Africa is the big loser in the current system, as the Mercator map makes it look far smaller than it really is. Europe and Russia would look far smaller (their true size) in a corrected map. Brazil is also a beneficiary with a corrected map; it looks far bigger in reality than the Mercator map represents it.
The campaign seems to be going places. The World Bank says it is phasing out the use of the Mercator map, and various UN bodies are looking at doing the same.
African Union joins calls to end use of Mercator map that shrinks continent’s size
There's a growing campaign to replace the use of the Mercator map by governments and international bodies with one that more accurately reflects countries' true sizes.
byu/lughnasadh inFuturology

4 Comments
I would be really interested to know if anyone has published a study on the actual effect of the Mercator map’s distortion. Has Brazil been on the losing side of ‘my country is bigger than yours’ contests with Greenland?
I think most people wont even notice or care. I support it.
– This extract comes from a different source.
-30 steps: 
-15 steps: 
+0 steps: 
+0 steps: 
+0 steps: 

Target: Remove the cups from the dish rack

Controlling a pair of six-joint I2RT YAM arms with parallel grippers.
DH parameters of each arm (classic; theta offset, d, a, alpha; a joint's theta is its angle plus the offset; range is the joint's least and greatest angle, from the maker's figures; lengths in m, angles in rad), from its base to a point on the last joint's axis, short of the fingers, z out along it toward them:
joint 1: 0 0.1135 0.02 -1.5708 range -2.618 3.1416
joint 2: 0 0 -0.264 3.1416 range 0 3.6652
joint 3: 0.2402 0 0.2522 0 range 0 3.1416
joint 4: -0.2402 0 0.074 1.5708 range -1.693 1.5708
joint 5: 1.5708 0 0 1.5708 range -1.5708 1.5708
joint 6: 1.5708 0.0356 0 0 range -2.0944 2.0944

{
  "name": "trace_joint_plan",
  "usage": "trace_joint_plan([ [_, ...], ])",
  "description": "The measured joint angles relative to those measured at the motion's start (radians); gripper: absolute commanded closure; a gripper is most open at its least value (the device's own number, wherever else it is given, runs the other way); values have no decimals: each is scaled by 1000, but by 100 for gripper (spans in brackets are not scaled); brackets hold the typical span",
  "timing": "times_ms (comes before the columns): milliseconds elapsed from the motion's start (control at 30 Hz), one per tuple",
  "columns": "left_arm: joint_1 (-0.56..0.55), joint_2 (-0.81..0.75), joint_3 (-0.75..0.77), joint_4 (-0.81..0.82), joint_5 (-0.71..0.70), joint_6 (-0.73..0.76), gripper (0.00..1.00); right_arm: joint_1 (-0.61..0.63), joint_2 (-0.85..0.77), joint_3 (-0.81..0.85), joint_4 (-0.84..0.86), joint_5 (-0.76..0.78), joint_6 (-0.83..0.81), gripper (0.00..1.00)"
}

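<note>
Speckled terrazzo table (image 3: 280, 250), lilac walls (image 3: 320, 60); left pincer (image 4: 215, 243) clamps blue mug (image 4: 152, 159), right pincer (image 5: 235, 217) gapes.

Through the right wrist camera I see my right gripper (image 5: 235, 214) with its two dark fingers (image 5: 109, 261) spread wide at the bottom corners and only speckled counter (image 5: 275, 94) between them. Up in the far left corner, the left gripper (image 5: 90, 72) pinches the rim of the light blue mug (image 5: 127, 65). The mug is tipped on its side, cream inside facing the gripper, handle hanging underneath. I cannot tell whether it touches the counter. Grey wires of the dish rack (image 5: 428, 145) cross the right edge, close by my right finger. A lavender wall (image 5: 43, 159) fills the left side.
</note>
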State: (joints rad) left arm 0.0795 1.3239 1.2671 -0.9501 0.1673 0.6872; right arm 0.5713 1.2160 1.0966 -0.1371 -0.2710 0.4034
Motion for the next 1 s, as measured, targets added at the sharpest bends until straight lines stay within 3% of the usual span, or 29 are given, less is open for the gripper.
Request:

Its nice to see a true representation, but it hasn’t made any difference to anything.
I am surprised to see how common Mercator is in other countries
In my western European experience, I very rarely see it anywhere, as the standard here is the Plate carrée
Sure, it doesn’t have perfect size conservation, the poles still are bigger unlike in the Gall Peters, and it also doesn’t have the correct shape and angles of the Mercator
But it is the mid point between the two, and it seems to be the simplest and best one
It’s been a long time since I’ve seen a Mercator in the wild
> “A growing campaign…”
This is nothing new!
There’s been a VERY strong call for this since at least the 1980’s!
So I guess you could say it’s been “growing since the 1980’s”!?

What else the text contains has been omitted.